In the listing below, the lines starting at the line with "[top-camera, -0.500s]" and ending at the line with "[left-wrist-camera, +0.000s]" are to be output verbatim. Images stay out of the copy.

[[ Collected material open ]]

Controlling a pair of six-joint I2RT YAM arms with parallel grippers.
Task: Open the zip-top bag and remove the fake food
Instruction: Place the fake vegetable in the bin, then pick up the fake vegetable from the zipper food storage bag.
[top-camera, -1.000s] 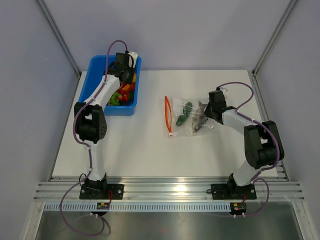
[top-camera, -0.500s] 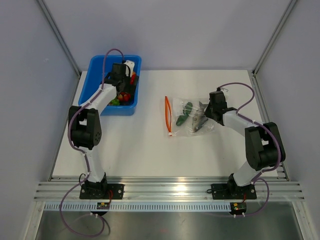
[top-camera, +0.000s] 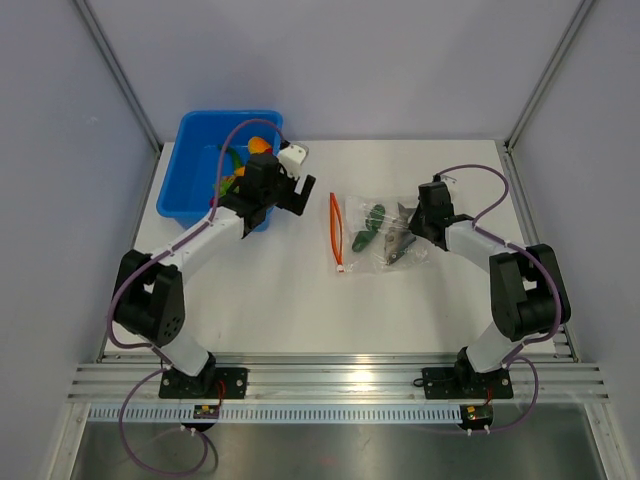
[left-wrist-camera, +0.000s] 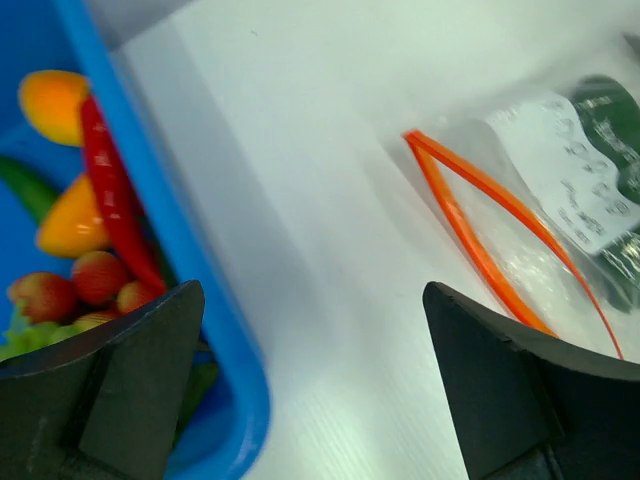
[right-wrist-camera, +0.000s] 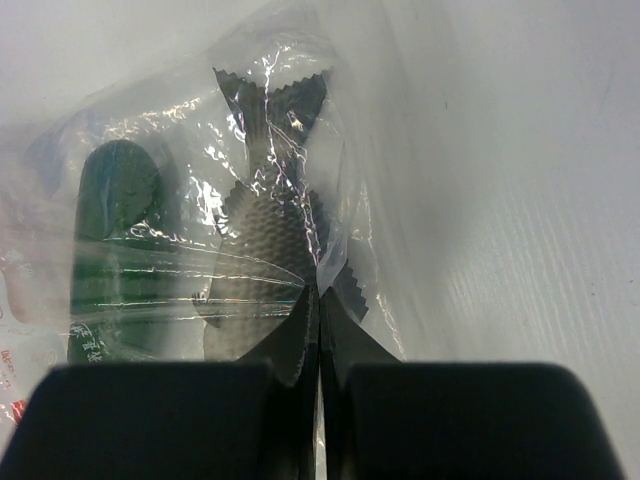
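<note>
The zip-top bag (top-camera: 385, 232) lies flat at mid-table, its orange zip strip (top-camera: 336, 230) gaping on the left side. Through the plastic I see a green cucumber (right-wrist-camera: 115, 225) and a grey fish (right-wrist-camera: 262, 235). My right gripper (right-wrist-camera: 318, 305) is shut on the bag's plastic at its right edge, beside the fish; in the top view the right gripper (top-camera: 413, 228) rests there. My left gripper (top-camera: 288, 200) hangs open and empty over bare table between the blue tub (top-camera: 190, 175) and the bag. The left wrist view shows the zip strip (left-wrist-camera: 480, 225) and the white label (left-wrist-camera: 570, 170).
The tub's rim (left-wrist-camera: 170, 230) runs along the left of the left wrist view. Inside the tub lie an orange pepper (left-wrist-camera: 55, 100), a red chili (left-wrist-camera: 110, 190) and strawberries (left-wrist-camera: 75, 295). Grey walls close in the table on three sides.
My left gripper opened wide over the tub, then swung out of it to the right, toward the bag. The right gripper and the bag have not moved.
</note>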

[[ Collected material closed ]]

**Solution**
[top-camera, -0.500s] 
[top-camera, +0.000s] 
[left-wrist-camera, +0.000s] 

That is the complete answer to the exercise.